The second reason I’m less concerned is that the tools are set up to deal with this problem.  Oracle scales beautifully to very large numbers of cores.  That’s always been one of their competitive weapons, and when I used to be a VP there, we managed benchmarks against the competition by simply lining up more cores than they could handle (SQL Server was the usual victim) and then crushing the numbers by using all the cores.  To make matters even more one sided, the data world already uses an inherently parallel language: SQL.  They’re not trying to hack Java or C++ to add parallelism after the fact.  This frees the DBMS vendors to do all sorts of dirty work under the covers without threatening the legacy code base.  And the vendors have done a good job, or at least Oracle has and DB2 is also quite good in this respect.  They will continue to get better.

Now where might the data side be a problem?  First, Oracle and DB2 are not necessarily answers people like to hear.  They are relatively expensive.  Even SQL Server is not cheap and isn’t very “Web” fashionable.  What the world wants is for their LAMP-based implementation to scale out to vast proportions.  In other words, mySQL and the other Open Source players.  Here we may have a problem.  Those products are great, but they’re not necessarily set up to scale in this way, at least not to hundreds of cpus.  That leaves programmers holding the bag and having to code around these issues on those platforms.  If someone wanted to perform a pious task, it would be to address these scalability issues for these platforms.  After all, as I’ve mentioned, it can be tackled deep down in the bowels of the code without messing about the code that accesses the DBMS too much.

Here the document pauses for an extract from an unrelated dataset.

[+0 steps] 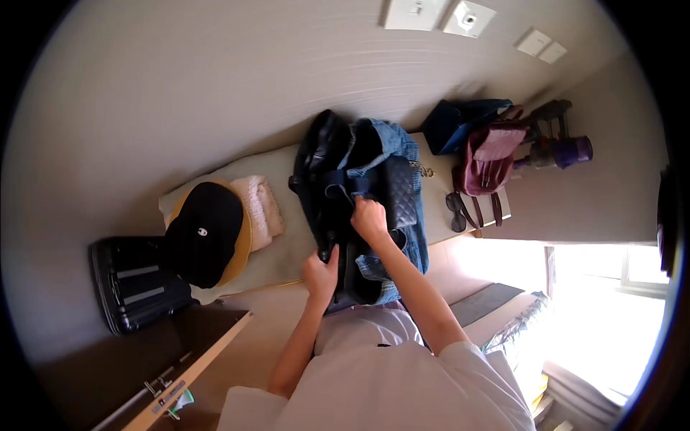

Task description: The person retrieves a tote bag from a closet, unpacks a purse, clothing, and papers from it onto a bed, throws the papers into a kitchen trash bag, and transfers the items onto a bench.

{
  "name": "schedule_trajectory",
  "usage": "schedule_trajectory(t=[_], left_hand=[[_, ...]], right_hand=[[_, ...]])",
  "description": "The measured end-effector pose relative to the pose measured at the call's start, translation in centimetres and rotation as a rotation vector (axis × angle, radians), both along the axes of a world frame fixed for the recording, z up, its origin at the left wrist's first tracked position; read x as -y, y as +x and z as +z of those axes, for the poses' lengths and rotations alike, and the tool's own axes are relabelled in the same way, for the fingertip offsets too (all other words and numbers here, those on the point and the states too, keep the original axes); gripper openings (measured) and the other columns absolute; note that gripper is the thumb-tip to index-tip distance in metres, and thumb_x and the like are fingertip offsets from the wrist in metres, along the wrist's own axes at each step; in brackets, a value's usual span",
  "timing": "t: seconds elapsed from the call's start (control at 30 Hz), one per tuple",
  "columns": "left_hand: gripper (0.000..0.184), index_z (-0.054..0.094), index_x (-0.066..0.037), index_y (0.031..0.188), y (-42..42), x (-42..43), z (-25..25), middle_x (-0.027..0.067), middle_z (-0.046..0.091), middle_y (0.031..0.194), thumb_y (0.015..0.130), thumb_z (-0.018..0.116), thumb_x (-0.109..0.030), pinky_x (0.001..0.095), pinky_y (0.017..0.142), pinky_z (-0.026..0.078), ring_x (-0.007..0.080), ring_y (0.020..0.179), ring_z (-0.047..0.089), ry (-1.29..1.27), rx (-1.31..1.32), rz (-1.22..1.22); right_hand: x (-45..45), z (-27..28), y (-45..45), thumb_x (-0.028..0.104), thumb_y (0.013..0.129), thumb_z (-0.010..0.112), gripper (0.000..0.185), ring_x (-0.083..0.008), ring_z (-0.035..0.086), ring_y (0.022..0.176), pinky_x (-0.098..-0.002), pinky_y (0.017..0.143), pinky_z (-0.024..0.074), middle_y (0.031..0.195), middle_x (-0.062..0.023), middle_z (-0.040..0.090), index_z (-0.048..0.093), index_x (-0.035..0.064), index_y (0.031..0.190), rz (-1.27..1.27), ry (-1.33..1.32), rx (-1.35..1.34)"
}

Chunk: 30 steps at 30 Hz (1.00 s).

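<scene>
A black bag (316,165) with a shiny surface lies on the bench in front of me. My left hand (320,276) is closed around the near part of its edge. Over the dark middle of the bag, my right hand (369,219) has its fingers closed on a dark blue band or strap (359,183); its exact kind is hard to make out. Blue denim (399,140), a bag or garment, lies beside and partly under the black bag. A black quilted bag (400,190) with a chain (425,171) rests on the denim.
To the left are a folded pinkish towel (260,208), a black cap (203,228) with a yellow-brown edge, and a black suitcase (136,284). Rightward stand a navy bag (453,128), a maroon backpack (492,158), sunglasses (456,210) and a purple-grey vacuum cleaner (564,152). An open wooden door or drawer (194,366) juts out lower left.
</scene>
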State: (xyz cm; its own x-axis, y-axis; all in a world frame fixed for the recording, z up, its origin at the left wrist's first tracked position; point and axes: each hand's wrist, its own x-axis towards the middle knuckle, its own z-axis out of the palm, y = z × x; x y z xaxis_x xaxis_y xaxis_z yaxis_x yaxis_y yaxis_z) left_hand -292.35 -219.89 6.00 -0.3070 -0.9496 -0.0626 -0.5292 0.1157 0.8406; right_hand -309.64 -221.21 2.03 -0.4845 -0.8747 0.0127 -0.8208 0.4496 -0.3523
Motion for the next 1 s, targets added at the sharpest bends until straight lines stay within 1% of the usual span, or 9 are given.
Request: schedule_trajectory(t=[0.27,0.4,0.43,0.57,0.73,0.8,0.87,0.93,1.0], left_hand=[[0.020,0.065,0.003,0.090,-5.1,1.2,4.2,0.0248,0.063,0.078,0.082,0.066,-0.015,0.0419,0.060,0.049,0.0409,0.073,0.062,-0.193,-0.008,-0.213],[0.035,0.061,0.006,0.100,-3.1,2.2,0.1,0.0262,0.064,0.087,0.078,0.070,-0.020,0.0399,0.073,0.050,0.0411,0.086,0.063,-0.067,0.023,-0.267],[0.042,0.058,0.006,0.106,-2.4,2.7,2.2,0.0251,0.064,0.096,0.077,0.070,-0.022,0.0395,0.081,0.049,0.0381,0.094,0.062,0.133,0.053,-0.279],[0.056,0.053,0.003,0.116,-0.3,5.9,0.7,0.0198,0.064,0.107,0.074,0.074,-0.029,0.0387,0.086,0.046,0.0337,0.100,0.061,0.060,0.065,-0.048],[0.036,0.061,0.008,0.093,-2.3,9.0,-1.3,0.0250,0.064,0.090,0.074,0.072,-0.021,0.0423,0.079,0.048,0.0409,0.090,0.061,-0.104,0.168,-0.106],[0.033,0.060,0.008,0.091,-4.0,7.1,2.2,0.0266,0.063,0.085,0.075,0.071,-0.018,0.0444,0.075,0.048,0.0438,0.086,0.060,-0.247,0.404,-0.170],[0.033,0.061,0.008,0.092,-3.2,6.9,0.6,0.0267,0.063,0.084,0.075,0.071,-0.018,0.0448,0.074,0.048,0.0441,0.085,0.060,-0.272,0.373,-0.108],[0.035,0.060,0.008,0.095,-1.5,8.0,-2.3,0.0271,0.063,0.085,0.076,0.071,-0.020,0.0455,0.075,0.048,0.0438,0.087,0.060,-0.276,0.366,0.015],[0.046,0.054,0.008,0.108,0.3,9.4,-3.2,0.0264,0.061,0.097,0.077,0.071,-0.022,0.0465,0.083,0.045,0.0424,0.096,0.058,-0.248,0.525,-0.001]], right_hand=[[-0.6,6.3,-6.2,0.009,0.070,0.058,0.013,-0.0350,0.063,0.059,-0.0441,0.056,0.0517,0.063,-0.0184,0.062,0.059,0.0019,0.082,-0.143,-0.143,-0.080],[-0.2,2.6,-3.4,0.015,0.073,0.059,0.022,-0.0357,0.064,0.065,-0.0438,0.060,0.0521,0.071,-0.0193,0.064,0.060,0.0022,0.092,-0.129,-0.079,0.016],[-0.3,1.3,-2.4,0.017,0.074,0.060,0.027,-0.0364,0.064,0.067,-0.0444,0.062,0.0522,0.073,-0.0201,0.064,0.061,0.0026,0.096,-0.141,-0.136,0.072],[-0.5,1.7,0.1,0.027,0.073,0.065,0.052,-0.0387,0.064,0.070,-0.0453,0.066,0.0526,0.081,-0.0241,0.065,0.056,0.0001,0.117,-0.150,-0.182,0.311],[-1.6,1.2,-0.2,0.026,0.078,0.062,0.054,-0.0387,0.063,0.069,-0.0454,0.066,0.0521,0.072,-0.0253,0.063,0.052,0.0017,0.125,-0.118,-0.195,0.343],[-2.0,3.2,-0.5,0.027,0.080,0.061,0.050,-0.0375,0.063,0.068,-0.0434,0.066,0.0522,0.072,-0.0249,0.063,0.054,0.0027,0.124,-0.109,-0.201,0.355],[-3.2,4.1,-0.5,0.028,0.083,0.061,0.047,-0.0364,0.064,0.066,-0.0413,0.065,0.0523,0.073,-0.0246,0.064,0.055,0.0038,0.123,-0.110,-0.194,0.388],[-5.0,4.4,-3.0,0.033,0.085,0.060,0.038,-0.0351,0.065,0.073,-0.0408,0.069,0.0521,0.078,-0.0228,0.065,0.064,0.0046,0.111,-0.004,-0.384,0.698],[-8.3,4.7,-7.1,0.033,0.083,0.062,0.028,-0.0313,0.066,0.075,-0.0367,0.071,0.0522,0.085,-0.0139,0.068,0.071,0.0104,0.098,-0.139,-0.379,0.576]])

A second issue is DBMS skills.  They’re not hard, especially not as hard as writing fine grained parallel code in a conventional language, but they are relatively hard to come by.  I guess it isn’t a sexy enough field for a lot of great programmers.  Bill de hÓra mentions in his post that “Every web 2.0 scaling war story I’ve heard indicates RDBMS access becomes the fundamental design challenge.”  I hope you’re not too surprised, but I agree with Bill and would add a corollary that every Enterprise scaling war story I’ve heard indicates RDMS access is the fundamental design challenge.  Where Bill and I might differ is that in the majority of cases I’ve seen it has been due to the database developers doing something silly that was not that hard to fix.  Sometimes even the smart guys make a mistake in not understanding the usage patterns of the system very well.  DBMS programming turns out to be an iterative process.  If you rush you Facebook applet out without much testing (load tests are expensive), run it against mySQL, and it hits 1 million users a week later you’re going not going to get much sleep for awhile.

Then there is a category where the DBMS forces you closer to multicore.  Bill alludes to this too when he comments that “things like joins, 3nf, triggers, and integrity constraints have to go – in other words, key features of RDBMSes, the very reasons you’d decide to use one, get in the way. The RDBMS is reduced to an indexed filesystem.”  These are all areas where folks that are not DBMS gods fear to tread, especially when the performance stakes are high.  Eventually we come to grips with the idea that the DBMS is solving a communication problem with a member of the computing ecosystem that is as remote in round trip times as the Age of the Dinosarus on Earth.  I’m referring to the disk drive, of course.  The cpus are shielded behind two layers of cache, a bunch of RAM, disk caches in the OS or app, more caches on the disk controller, RAID stripping, and who knows what all else.  It ain’t enough!  So when the going gets tough, you use the DBMS just exactly the way Bill says, as an indexed file system.  Guess what?  Building your own joins across multiple cpus, implementing integrity constraints when the data is fed in or modified, and so on are all easier than writing fine grained parallel code in Java. Most systems will find it has to be done for a relatively small fraction of their overall schema.

Besides which, where else can I get such a great indexed file system?